#### [Task]
Repeat the listing below exactly. Pictures do not belong in the copy.
....
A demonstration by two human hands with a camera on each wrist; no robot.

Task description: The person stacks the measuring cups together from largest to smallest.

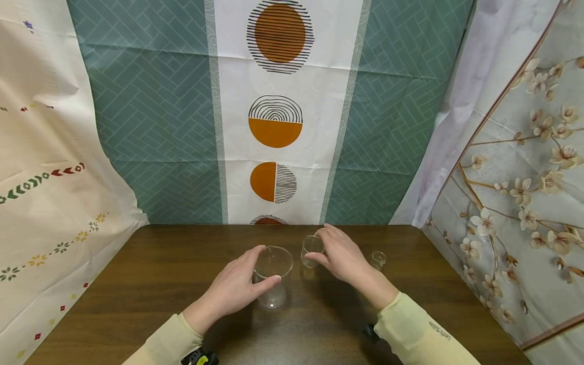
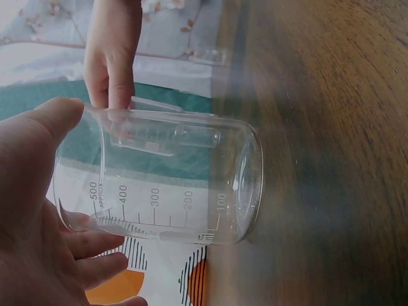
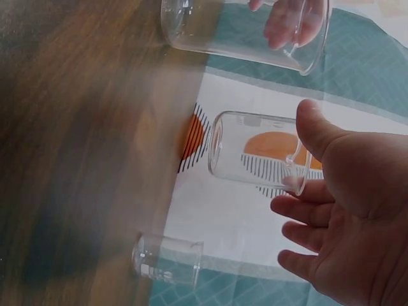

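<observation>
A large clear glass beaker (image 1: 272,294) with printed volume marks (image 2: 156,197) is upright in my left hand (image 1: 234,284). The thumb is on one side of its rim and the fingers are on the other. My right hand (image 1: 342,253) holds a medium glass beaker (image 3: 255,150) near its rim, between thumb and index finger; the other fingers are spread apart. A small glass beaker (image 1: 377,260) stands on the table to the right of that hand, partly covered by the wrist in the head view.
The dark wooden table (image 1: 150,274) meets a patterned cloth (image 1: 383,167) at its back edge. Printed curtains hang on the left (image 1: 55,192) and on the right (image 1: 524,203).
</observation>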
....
#### [Result of this task]
A demonstration by two human hands with a camera on each wrist; no robot.

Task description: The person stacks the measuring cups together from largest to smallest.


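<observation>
A large clear glass beaker (image 1: 272,294) with printed volume marks (image 2: 156,197) is upright in my left hand (image 1: 234,284). The thumb is on one side of its rim and the fingers are on the other. My right hand (image 1: 342,253) holds a medium glass beaker (image 3: 255,150) near its rim, between thumb and index finger; the other fingers are spread apart. A small glass beaker (image 1: 377,260) stands on the table to the right of that hand, partly covered by the wrist in the head view.
The dark wooden table (image 1: 150,274) meets a patterned cloth (image 1: 383,167) at its back edge. Printed curtains hang on the left (image 1: 55,192) and on the right (image 1: 524,203).
</observation>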

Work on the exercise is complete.